- [PROBLEM DETAILS]: All lines containing the string "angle" must be copied from the entries.

- [RECORD EXCERPTS]:
+ + + + +

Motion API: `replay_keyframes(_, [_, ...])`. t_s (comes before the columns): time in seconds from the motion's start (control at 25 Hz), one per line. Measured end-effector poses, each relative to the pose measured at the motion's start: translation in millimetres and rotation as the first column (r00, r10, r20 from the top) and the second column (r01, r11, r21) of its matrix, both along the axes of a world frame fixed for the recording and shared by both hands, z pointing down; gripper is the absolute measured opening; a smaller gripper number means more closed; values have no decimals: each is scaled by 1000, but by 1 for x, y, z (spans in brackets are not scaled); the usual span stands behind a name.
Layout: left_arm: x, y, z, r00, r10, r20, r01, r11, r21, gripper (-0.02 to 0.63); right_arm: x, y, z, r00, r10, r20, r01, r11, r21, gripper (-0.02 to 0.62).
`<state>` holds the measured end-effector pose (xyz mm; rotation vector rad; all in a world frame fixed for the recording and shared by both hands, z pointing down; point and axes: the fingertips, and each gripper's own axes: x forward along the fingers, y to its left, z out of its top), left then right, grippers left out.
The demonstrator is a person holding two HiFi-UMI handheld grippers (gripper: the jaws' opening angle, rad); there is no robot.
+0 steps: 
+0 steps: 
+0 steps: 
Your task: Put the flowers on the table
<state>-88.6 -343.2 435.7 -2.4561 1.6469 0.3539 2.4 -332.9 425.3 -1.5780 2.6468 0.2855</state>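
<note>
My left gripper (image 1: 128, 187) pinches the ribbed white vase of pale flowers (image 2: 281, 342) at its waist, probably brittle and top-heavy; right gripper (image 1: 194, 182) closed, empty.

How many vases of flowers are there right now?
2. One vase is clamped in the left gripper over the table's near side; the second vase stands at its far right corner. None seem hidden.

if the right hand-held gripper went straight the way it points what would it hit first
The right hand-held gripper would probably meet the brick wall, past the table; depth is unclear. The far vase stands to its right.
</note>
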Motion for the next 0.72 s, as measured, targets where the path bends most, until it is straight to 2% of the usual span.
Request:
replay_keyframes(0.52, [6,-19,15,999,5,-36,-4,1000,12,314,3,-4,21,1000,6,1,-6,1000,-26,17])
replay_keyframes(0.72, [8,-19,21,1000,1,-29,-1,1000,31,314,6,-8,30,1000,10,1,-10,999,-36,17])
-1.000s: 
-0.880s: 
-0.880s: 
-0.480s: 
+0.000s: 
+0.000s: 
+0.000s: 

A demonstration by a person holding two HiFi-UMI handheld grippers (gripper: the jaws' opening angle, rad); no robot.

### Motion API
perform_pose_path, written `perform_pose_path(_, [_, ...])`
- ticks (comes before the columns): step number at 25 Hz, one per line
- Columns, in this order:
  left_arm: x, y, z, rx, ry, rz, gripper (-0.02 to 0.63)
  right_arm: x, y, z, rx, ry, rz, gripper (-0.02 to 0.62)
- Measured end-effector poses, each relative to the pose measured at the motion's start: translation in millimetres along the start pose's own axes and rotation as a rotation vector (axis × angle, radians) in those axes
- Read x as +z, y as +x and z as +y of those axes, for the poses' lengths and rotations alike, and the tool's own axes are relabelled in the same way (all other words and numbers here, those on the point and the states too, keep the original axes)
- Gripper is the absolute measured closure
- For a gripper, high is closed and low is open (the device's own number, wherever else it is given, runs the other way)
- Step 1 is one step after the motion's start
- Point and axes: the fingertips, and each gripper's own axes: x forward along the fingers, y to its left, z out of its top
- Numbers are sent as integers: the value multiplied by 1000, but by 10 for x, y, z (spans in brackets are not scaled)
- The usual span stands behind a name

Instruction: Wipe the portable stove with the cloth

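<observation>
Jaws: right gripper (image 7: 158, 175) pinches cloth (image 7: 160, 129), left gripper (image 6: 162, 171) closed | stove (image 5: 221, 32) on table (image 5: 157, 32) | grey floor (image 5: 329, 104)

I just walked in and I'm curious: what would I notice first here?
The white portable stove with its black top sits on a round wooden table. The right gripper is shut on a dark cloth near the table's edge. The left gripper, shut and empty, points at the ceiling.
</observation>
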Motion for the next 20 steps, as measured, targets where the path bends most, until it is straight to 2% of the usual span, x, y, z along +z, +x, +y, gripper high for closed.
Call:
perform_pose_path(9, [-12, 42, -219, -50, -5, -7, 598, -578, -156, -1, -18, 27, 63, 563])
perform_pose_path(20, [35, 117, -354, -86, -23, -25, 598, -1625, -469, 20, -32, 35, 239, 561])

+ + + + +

- [RESPONSE]:
The demonstrator is a person holding two HiFi-UMI handheld grippers (gripper: the jaws' opening angle, rad); there is no robot.
A demonstration by a person holding two HiFi-UMI handheld grippers (gripper: the jaws' opening angle, rad); no robot.
- Measured end-effector poses, each relative to the pose measured at the motion's start: translation in millimetres along the start pose's own axes and rotation as a rotation vector (axis × angle, radians) in those axes

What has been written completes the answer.